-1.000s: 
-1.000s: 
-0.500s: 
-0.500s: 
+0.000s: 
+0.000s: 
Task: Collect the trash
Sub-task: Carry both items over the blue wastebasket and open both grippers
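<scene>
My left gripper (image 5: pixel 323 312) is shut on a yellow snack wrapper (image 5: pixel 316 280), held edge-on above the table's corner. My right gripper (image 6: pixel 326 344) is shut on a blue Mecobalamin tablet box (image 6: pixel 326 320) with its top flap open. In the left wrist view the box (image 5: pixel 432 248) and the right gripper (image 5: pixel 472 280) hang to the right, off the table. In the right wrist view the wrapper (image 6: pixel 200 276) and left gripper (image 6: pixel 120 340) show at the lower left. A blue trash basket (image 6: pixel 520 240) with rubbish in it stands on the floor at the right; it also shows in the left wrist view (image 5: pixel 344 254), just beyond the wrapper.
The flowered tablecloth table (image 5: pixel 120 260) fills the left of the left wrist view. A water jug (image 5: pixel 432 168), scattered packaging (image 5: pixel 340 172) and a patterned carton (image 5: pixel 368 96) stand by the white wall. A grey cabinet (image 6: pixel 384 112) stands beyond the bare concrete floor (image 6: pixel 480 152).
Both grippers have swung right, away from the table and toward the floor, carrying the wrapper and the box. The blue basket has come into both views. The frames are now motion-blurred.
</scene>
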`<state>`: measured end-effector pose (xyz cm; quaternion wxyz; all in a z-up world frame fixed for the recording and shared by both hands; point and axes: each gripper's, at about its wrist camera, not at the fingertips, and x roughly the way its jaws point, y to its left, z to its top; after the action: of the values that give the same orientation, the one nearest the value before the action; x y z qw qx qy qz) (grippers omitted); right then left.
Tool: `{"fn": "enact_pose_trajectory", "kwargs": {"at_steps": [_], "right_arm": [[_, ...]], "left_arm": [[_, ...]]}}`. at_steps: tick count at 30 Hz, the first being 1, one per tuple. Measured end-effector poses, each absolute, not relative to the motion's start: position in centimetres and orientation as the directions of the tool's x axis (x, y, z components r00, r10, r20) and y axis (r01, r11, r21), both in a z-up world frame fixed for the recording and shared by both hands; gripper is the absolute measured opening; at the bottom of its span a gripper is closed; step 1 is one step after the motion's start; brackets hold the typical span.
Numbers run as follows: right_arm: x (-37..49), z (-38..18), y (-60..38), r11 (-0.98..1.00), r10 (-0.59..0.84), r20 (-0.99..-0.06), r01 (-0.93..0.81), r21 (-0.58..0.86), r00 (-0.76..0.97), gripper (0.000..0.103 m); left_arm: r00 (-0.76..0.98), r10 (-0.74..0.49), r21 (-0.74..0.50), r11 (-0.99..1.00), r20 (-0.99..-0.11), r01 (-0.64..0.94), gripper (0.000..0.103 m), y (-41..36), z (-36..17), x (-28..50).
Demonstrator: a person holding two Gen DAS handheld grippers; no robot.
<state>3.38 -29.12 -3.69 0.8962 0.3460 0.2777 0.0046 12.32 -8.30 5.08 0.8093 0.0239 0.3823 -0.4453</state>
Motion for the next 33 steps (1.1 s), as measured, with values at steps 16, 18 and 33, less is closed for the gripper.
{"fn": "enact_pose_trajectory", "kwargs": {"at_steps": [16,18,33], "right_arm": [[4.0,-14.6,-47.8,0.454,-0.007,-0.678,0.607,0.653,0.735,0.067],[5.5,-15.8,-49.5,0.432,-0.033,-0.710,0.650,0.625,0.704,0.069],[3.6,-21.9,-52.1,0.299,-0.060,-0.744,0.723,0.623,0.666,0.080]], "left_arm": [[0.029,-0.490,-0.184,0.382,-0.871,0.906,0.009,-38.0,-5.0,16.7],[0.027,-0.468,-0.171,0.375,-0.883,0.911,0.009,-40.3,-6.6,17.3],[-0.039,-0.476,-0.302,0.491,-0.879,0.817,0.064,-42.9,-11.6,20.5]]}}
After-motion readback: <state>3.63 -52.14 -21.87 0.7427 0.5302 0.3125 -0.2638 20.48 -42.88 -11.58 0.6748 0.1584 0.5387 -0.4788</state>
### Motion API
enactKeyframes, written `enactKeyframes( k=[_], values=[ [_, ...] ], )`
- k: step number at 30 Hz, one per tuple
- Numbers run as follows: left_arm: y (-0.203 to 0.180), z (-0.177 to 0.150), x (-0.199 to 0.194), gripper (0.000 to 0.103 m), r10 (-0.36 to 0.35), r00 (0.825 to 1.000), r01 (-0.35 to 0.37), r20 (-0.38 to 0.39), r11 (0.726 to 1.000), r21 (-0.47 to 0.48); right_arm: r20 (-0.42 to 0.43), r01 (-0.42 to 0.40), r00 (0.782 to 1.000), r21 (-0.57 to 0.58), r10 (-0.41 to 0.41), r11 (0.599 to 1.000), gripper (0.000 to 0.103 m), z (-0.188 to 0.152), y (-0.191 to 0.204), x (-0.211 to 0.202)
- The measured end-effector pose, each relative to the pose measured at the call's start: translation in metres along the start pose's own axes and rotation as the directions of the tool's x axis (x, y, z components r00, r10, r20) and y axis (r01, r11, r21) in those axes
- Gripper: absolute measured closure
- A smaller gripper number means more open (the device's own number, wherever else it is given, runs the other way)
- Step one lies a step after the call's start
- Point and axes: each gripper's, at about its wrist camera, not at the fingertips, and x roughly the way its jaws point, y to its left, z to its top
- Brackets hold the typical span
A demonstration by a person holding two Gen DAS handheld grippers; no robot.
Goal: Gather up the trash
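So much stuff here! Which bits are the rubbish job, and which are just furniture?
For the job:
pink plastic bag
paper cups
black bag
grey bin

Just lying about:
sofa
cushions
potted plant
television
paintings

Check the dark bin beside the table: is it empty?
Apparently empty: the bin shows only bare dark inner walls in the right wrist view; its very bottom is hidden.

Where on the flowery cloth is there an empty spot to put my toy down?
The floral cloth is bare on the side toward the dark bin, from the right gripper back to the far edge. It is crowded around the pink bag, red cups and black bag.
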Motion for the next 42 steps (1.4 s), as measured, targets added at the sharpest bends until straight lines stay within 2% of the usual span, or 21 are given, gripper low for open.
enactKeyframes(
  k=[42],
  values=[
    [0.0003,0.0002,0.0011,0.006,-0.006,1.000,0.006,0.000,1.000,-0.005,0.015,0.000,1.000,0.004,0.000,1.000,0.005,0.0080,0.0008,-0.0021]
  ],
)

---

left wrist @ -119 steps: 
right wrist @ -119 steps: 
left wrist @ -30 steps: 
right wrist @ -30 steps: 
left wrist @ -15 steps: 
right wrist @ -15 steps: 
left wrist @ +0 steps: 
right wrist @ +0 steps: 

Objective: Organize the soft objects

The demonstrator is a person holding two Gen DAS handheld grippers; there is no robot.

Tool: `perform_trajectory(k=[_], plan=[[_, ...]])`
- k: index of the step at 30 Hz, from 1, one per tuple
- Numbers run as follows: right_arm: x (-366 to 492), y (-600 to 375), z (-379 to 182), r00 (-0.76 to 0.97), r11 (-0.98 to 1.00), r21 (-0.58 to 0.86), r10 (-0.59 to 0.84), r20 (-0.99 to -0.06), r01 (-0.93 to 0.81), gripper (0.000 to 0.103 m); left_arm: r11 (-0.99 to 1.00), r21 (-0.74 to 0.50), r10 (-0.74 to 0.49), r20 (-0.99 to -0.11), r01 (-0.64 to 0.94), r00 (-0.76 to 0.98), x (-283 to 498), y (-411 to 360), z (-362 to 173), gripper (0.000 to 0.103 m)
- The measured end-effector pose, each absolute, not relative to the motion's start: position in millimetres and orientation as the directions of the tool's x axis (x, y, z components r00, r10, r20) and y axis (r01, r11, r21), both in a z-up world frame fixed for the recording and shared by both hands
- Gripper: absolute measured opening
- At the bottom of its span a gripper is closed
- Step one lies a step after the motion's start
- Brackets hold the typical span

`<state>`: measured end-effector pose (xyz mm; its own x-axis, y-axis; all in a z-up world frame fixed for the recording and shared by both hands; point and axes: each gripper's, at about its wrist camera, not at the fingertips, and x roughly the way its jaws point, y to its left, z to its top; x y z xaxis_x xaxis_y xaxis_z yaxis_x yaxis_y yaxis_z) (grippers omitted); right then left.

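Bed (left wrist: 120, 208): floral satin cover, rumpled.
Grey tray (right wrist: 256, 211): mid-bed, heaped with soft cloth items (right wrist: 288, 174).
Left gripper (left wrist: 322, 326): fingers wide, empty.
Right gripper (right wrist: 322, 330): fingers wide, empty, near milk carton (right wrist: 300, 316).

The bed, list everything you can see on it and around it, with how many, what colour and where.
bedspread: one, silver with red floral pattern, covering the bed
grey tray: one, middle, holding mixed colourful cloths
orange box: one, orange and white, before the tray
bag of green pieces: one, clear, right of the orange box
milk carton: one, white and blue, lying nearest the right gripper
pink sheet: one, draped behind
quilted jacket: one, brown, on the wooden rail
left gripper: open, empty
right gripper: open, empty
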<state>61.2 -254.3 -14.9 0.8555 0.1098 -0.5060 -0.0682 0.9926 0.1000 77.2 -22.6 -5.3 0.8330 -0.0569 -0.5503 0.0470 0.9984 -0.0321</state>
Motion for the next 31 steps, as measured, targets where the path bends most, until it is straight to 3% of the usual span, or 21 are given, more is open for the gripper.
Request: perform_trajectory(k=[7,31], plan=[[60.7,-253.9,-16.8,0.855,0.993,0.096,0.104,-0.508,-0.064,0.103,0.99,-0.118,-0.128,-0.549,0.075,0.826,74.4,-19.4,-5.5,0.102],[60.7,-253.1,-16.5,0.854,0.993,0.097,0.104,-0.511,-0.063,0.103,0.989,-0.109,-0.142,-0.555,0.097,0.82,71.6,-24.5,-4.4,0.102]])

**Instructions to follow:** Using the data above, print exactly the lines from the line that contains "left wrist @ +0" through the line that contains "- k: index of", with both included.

**Answer section:**
left wrist @ +0 steps: 
right wrist @ +0 steps: 

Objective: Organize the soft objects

The demonstrator is a person holding two Gen DAS handheld grippers; there is no robot.

Tool: `perform_trajectory(k=[_], plan=[[_, ...]])`
- k: index of the step at 30 Hz, from 1, one per tuple

No additional output will be produced.